Additional questions
You are not required to provide answers for these questions. However, trying to answer them will help you understand the methods/concepts better.
- Do you expect significant gains of performance because of the use of gated units for this task? (You can actually test your expectations empirically.)
- Given the task at hand, do you think improving either precision or recall should be prioritized?
- One of the difficulties with this data set (you are not asked to improve on) is class imbalance. The number of ‘B’ labels are much smaller than the number of ‘I’ labels. One possible solution in case of class imbalance is oversampling (of the minority class) during training. Can you perform oversampling in this setup? Can you think of any other method to alleviate the effects of class imbalance?

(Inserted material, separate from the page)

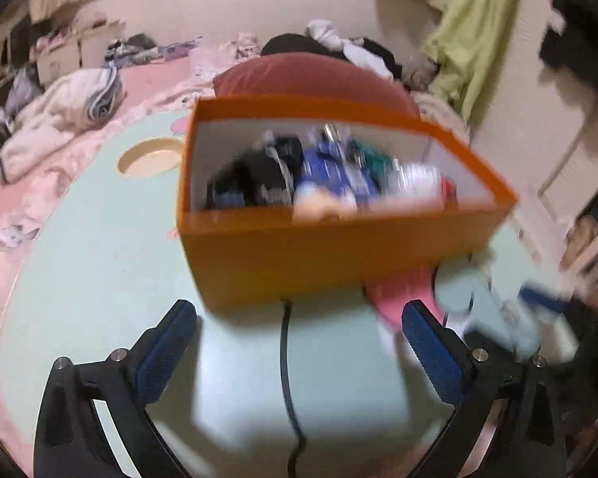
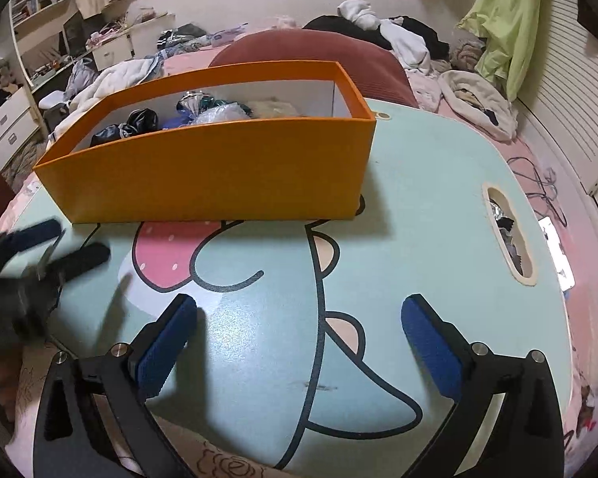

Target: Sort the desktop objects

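The orange box stands on the far part of my pale green surface, its open top showing a jumble of small things: dark wrapped pieces, something blue, crinkly plastic, a pale cloth. In my left view the same box is blurred, and I cannot tell its contents apart there. A black cartoon outline with a pink spotted patch is printed on the surface just near of the box. My right claw hangs over the bare print, its blue pads spread wide with nothing between them. My left claw is also spread wide and empty, over the surface just near of the box; in the right view it shows blurred at the left edge. A maroon cushion sits beyond the box, with clothes heaped on the pink bed around.
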Available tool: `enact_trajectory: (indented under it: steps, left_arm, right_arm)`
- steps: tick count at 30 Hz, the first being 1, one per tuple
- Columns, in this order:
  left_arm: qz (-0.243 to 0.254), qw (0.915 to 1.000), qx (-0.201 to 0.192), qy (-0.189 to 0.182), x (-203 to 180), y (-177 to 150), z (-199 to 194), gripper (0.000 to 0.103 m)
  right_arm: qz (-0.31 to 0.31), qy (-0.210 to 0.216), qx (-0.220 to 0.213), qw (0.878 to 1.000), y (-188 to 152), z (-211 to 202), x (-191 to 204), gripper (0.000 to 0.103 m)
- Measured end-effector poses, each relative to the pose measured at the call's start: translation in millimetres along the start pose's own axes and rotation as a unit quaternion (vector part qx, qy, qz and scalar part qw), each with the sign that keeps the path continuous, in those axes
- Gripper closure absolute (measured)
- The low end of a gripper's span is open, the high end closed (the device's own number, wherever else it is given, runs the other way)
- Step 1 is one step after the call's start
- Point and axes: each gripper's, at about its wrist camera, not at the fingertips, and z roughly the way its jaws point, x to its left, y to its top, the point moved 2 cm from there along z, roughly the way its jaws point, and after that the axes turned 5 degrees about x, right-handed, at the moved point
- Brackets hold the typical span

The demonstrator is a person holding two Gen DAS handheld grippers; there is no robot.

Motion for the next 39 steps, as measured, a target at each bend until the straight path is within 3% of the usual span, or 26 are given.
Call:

- The way we predict the segmentation points in this exercise is greedy. That is, we take the highest-probability label at each step. Although the internal state of the RNN helps keeping long-range information, still each prediction is local. Can you think of a method for finding globally more probable label sequences for a word?
- You are suggested above to use early stopping as a way to prevent overfitting. What other methods can you think of for the same purpose?
- While evaluating the segmentation performance, we calculate the global precision, recall and F1-score. That is, we count true positives for all words in the given test set, and divide it by the total number of positive predictions (for precision), or by positive gold standard instances (for recall). Another possible approach is to calculate precision, recall and F1-score values for each word, and take the average values for all words. Consider the differences between these two approaches. What sort of models would each of these two scoring methods score highly?
- What sort of differences do you expect from the representations learned in the embedding layer of the current model and the low-dimensional letter representations learned in assignment 4?